Mit der Ausstellung „Arnulf Rainer & Art Brut“ widmet sich das Arnulf Rainer Museum einer künstlerischen Beziehung, die weit über bloße Rezeption hinausgeht. Im Zentrum steht das Spannungsfeld zwischen Arnulf Rainer und jener „rohen Kunst“, die Jean Dubuffet 1945 als radikalen Gegenentwurf zum etablierten Kunstbetrieb definierte.

„Arnulf Rainer zählt zu den Entdeckern und ersten Sammlern der Kunst aus Gugging. Diese Ausstellung ist seiner lebenslangen Beschäftigung mit Art Brut gewidmet. Sowohl Rainers Arbeiten als auch die Werke von Vertreterinnen und Vertretern der Art Brut bestechen durch eine ganz spezielle Form der Unmittelbarkeit des Ausdrucks“, so Kurator Nikolaus Kratzer.
Tatsächlich beginnt Rainers Annäherung bereits in der Nachkriegszeit, zunächst über den Surrealismus, später vertieft durch die Begegnung mit den Künstlern aus Gugging, vermittelt durch Leo Navratil. Was ihn fasziniert, ist die radikale Unmittelbarkeit dieser Arbeiten – ein Ausdruck jenseits akademischer Regeln, frei von Konvention und Kalkül.
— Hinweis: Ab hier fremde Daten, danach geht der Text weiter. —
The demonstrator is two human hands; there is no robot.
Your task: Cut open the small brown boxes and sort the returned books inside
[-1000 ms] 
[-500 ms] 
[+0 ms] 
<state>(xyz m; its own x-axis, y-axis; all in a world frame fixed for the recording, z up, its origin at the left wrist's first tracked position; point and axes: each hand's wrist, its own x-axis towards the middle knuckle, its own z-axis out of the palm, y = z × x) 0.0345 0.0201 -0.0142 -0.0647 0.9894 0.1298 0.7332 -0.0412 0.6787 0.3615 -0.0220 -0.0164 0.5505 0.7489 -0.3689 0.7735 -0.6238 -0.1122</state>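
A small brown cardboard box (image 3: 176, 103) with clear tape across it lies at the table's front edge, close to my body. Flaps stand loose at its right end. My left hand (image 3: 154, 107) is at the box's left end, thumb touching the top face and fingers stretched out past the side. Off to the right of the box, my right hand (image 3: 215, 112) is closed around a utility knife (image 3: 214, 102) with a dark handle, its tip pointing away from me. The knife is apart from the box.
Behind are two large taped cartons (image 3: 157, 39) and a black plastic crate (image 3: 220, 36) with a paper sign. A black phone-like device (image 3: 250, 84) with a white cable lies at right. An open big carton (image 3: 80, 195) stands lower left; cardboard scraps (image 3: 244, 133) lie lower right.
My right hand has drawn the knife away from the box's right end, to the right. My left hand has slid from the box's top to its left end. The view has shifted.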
Arnulf Rainer, 2012 © Kollektiv Fischka

Arnulf Rainer, 2012 © Kollektiv Fischka

In bewusster Abgrenzung zur „gebildeten“ Kunst sucht Rainer nach neuen Ausdrucksformen. Seine Experimente reichen von performativen Gesten bis zu körperlichen Grenzerfahrungen: Malen mit bloßen Händen, Übermalungen eigener Fotografien und ikonischer Bildtraditionen. Besonders die Werkgruppe der Übermalungen wird dabei zu einem zentralen Medium des Dialogs – nicht als Überformung, sondern als Annäherung an ein Gegenüber. Diese dialogische Haltung kulminiert in den Art-Brut-Hommagen der 1970er-Jahre sowie in späteren Kooperationen mit Künstlern aus Gugging, darunter Johann Hauser und Oswald Tschirtner. In gegenseitigen Übermalungen entstehen Arbeiten, die Autorschaft bewusst auflösen und künstlerische Hierarchien infrage stellen.
Die Ausstellung macht diese vielschichtigen Verbindungen anhand einer beeindruckenden Auswahl sichtbar. Neben Rainers Werk treten Positionen von Künstlerinnen und Künstlern der Art Brut wie Adolf Wölfli, August Walla oder Friedrich Schröder-Sonnenstern. Dabei entsteht kein Gegensatz, sondern ein Resonanzraum, in dem sich unterschiedliche Ausdrucksformen gegenseitig verstärken.
Einen wesentlichen Beitrag dazu leistet die bedeutende Sammlung des Kunstsammlers Helmut Zambo, die einen Schwerpunkt der Ausstellung bildet. Seine persönliche Begegnung mit dieser Kunst beschreibt er eindrücklich: „Meine Begeisterung für Art Brut wurde durch einen Atelierbesuch bei Arnulf Rainer Mitte der 1960er-Jahre geweckt. Dort kam ich zum ersten Mal in Kontakt mit der Kunst aus Gugging und war sofort begeistert! Ich wünsche den Besucherinnen und Besuchern dieser Ausstellung, dass es ihnen ähnlich ergeht – dass sie von den Bildern berührt und beglückt werden. Möge ihnen die Begegnung mit diesen Kunstwerken die Augen öffnen und sie für ihre einzigartige Schönheit und Ausdruckskraft sensibilisieren.“ Ergänzt wird die Schau durch Werke aus der Sammlung Navratil, die erstmals in größerem Umfang präsentiert werden. So verdichtet sich die Ausstellung zu einer eindrucksvollen Erzählung über künstlerische Nähe, Einfluss und Aneignung. „Arnulf Rainer & Art Brut“ ist damit weit mehr als eine kunsthistorische Bestandsaufnahme. Sie zeigt Kunst als existenziellen Akt – als unmittelbaren Ausdruck, der sich jeder Norm entzieht und gerade darin seine anhaltende Sprengkraft entfaltet.